I have two arrays, such that:

a = np.array([1,2,3,4,5])
b = np.array([2,4,3,5,2])

I want to do something like the following:

if b > a:
    c = b
else:
    c = a

so that I end up with an array c = np.array([2,4,3,5,5]).

This can be otherwise thought of as taking the max value for each element of the two arrays.

However, I am running into the error

ValueError: The truth value of an array with more than one element is ambiguous. 
Use a.any() or a.all(). 

I have tried using these but Im not sure that the are right for what I want.

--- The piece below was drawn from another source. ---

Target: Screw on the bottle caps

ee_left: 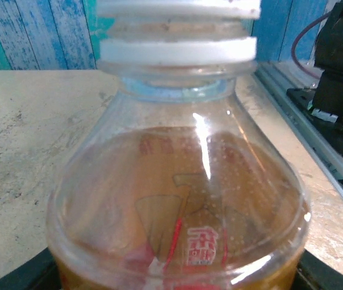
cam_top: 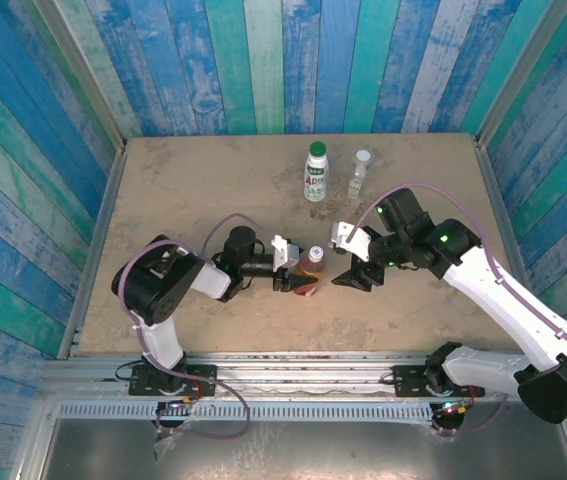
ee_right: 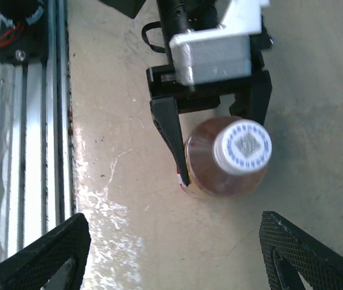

Is someone able to offer some advice in solving this?

Answer 1

You are looking for the function np.fmax . It takes the element-wise maximum of the two arrays, ignoring NaNs.

import numpy as np
a = np.array([1, 2, 3, 4, 5])
b = np.array([2, 4, 3, 5, 2])
c = np.fmax(a, b)

The output is

array([2, 4, 3, 5, 5])

Answer 2

As with almost everything else in numpy, comparisons are done element-wise, returning a whole array:

>>> b > a
array([ True,  True, False,  True, False], dtype=bool)

So, is that true or false? What should an if statement do with it?

Numpy's answer is that it shouldn't try to guess, it should just raise an exception.

If you want to consider it true because at least one value is true, use any :

>>> if np.any(b > a): print('Yes!')
Yes!

If you want to consider it false because not all values are true, use all :

>>> if np.all(b > a): print('Yes!')

---

But I'm pretty sure you don't want either of these. You want to broadcast the whole if / else over the array.

You could of course wrap the if / else logic for a single value in a function, then explicitly vectorize it and call it:

>>> def mymax(a, b):
...     if b > a:
...         return b
...     else:
...         return a
>>> vmymax = np.vectorize(mymax)
>>> vmymax(a, b)
array([2, 4, 3, 5, 5])

This is worth knowing how to do… but very rarely worth doing. There's usually a more indirect way to do it using natively-vectorized functions—and often a more direct way, too.

---

One way to do it indirectly is by using the fact that True and False are numerical 1 and 0:

>>> (b>a)*b + (b<=a)*a
array([2, 4, 3, 5, 5])

This will add the 1*b[i] + 0*a[i] when b>a , and 0*b[i] + 1*a[i] when b<=a . A bit ugly, but not too hard to understand. There are clearer, but more verbose, ways to write this.

But let's look for an even better, direct solution.

---

First, notice that your mymax function will do exactly the same as Python's built-in max , for 2 values:

>>> vmymax = np.vectorize(max)
>>> vmymax(a, b)
array([2, 4, 3, 5, 5])

Then consider that for something so useful, numpy probably already has it. And a quick search will turn up maximum :

>>> np.maximum(a, b)
array([2, 4, 3, 5, 5])

Answer 3

这是实现这一目标的另一种方式

c = np.array([y if y>z else z for y,z in zip(a,b)])

Answer 4

The following methods also work:

1. Use numpy.maximum

   >>> np.maximum(a, b)

2. Use numpy.max and numpy.vstack

   >>> np.max(np.vstack(a, b), axis = 0)

Answer 5

May not be the most efficient one but this is a more suitable answer to the original question:

import numpy as np

c = np.zeros(shape=(5,1))

a = np.array([1,2,3,4,5])
b = np.array([2,4,3,5,2])

for i in range(5):
    if b.item(i) > a.item(i):
        c[i] = b.item(i)
    else:
        c[i] = a.item(i)